Stored items:
*** Begin section ***
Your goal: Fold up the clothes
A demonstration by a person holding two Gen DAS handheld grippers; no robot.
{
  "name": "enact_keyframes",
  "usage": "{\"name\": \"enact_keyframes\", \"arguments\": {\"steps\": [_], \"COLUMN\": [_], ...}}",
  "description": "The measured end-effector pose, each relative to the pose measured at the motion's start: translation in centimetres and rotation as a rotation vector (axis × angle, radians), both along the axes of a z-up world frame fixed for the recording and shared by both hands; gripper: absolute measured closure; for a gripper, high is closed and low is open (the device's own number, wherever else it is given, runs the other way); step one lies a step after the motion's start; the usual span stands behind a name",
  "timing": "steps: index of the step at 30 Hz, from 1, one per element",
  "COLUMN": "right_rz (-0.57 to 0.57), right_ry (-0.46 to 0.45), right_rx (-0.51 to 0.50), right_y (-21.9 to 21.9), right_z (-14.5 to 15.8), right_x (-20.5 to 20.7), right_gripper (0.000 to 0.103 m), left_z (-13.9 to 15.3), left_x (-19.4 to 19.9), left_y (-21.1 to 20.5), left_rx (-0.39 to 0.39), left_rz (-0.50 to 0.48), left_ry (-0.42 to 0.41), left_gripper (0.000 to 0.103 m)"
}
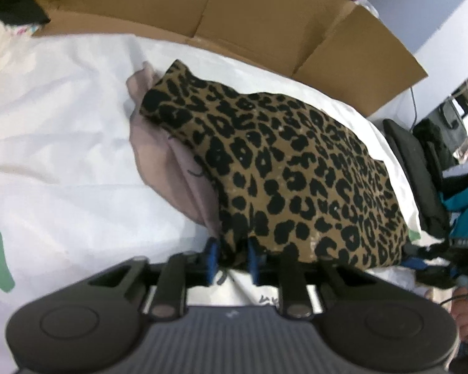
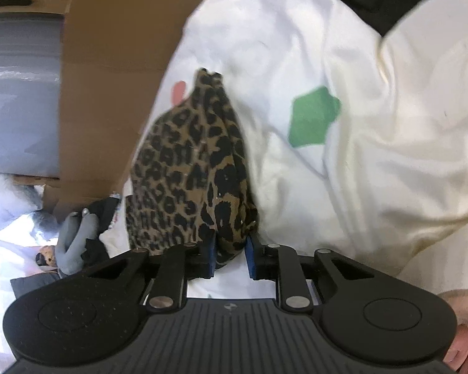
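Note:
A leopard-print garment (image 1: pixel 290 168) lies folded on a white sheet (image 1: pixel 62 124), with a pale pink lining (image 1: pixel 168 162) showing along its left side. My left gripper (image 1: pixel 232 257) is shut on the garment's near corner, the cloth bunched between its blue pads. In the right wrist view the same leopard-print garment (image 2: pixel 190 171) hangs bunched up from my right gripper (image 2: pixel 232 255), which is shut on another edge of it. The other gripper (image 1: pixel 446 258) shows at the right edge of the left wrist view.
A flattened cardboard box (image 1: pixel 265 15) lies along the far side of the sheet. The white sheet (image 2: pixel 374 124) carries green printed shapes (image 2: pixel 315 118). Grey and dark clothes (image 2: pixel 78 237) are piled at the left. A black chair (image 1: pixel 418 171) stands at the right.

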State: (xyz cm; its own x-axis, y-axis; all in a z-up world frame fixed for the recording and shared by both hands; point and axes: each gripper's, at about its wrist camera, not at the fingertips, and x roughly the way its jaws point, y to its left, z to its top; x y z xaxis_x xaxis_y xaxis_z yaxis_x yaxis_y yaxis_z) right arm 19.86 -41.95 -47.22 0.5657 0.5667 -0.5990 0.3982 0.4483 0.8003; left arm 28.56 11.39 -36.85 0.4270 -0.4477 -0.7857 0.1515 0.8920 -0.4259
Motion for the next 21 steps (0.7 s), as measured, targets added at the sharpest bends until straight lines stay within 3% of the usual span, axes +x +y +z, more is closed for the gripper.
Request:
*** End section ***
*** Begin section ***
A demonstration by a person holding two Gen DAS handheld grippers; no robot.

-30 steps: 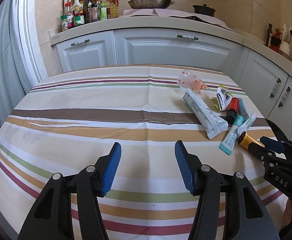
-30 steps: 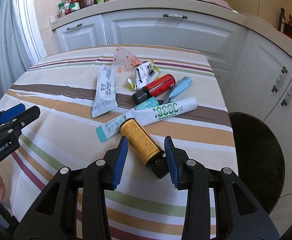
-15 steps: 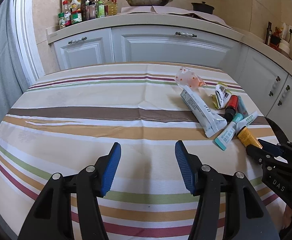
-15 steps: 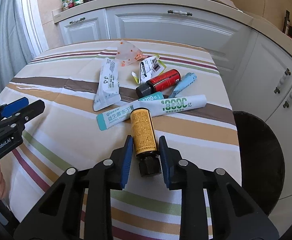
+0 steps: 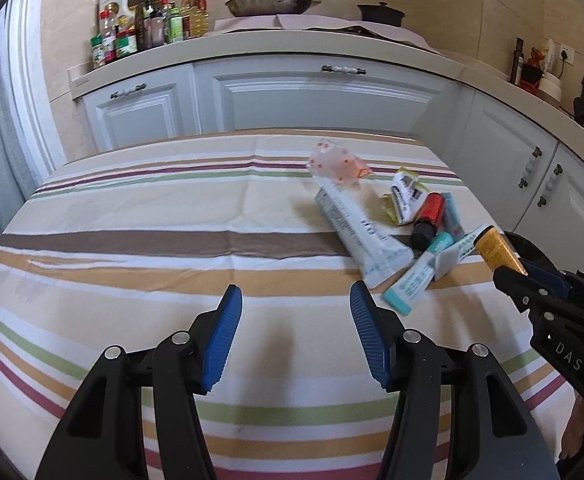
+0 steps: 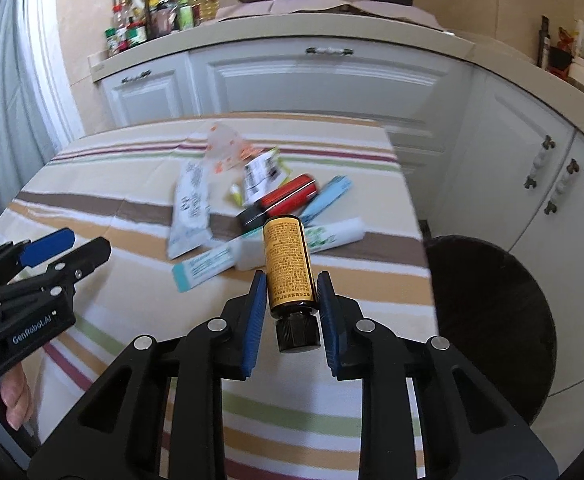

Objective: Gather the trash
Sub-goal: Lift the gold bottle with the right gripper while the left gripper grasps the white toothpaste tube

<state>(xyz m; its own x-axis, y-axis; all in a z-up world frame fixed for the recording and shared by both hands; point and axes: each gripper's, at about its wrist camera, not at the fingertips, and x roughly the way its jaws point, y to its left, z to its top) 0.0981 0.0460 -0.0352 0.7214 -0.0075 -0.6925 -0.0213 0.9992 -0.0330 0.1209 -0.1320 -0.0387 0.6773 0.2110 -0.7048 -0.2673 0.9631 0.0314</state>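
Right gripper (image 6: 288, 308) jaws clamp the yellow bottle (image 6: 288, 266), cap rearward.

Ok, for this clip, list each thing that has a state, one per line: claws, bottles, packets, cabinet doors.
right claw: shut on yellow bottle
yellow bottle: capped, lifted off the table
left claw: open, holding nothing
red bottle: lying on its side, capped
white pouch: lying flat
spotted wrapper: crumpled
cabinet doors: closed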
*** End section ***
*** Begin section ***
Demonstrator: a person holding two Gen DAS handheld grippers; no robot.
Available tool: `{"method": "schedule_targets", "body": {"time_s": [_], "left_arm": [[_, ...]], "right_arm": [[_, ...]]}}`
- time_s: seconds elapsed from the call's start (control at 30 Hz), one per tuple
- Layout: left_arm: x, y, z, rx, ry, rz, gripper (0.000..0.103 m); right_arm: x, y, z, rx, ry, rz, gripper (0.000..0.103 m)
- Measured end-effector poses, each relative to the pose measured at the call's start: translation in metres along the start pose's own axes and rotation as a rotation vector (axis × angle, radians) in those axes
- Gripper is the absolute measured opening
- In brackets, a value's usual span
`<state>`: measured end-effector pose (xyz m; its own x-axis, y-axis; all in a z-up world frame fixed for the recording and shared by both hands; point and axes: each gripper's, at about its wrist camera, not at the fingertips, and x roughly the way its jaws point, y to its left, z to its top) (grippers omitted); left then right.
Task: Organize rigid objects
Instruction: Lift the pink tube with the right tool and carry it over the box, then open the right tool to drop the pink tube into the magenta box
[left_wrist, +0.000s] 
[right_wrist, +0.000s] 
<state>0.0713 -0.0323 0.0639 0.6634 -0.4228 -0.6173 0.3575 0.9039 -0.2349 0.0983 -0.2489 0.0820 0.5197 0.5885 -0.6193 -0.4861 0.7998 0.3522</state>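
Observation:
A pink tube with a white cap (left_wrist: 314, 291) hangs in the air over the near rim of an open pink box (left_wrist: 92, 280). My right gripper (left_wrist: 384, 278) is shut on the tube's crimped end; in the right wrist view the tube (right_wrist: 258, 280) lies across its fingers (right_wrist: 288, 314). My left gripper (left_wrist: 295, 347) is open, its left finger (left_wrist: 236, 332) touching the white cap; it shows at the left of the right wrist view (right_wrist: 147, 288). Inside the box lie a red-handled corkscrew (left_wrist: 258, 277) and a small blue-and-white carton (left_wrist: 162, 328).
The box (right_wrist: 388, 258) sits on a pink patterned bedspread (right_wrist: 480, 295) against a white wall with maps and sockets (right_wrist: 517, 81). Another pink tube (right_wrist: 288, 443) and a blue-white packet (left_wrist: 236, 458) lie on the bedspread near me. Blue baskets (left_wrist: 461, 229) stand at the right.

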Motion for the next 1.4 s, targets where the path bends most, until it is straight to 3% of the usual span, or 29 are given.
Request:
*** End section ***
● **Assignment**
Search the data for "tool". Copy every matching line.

● **Task result**
Available tool: `{"method": "schedule_targets", "body": {"time_s": [_], "left_arm": [[_, ...]], "right_arm": [[_, ...]]}}`
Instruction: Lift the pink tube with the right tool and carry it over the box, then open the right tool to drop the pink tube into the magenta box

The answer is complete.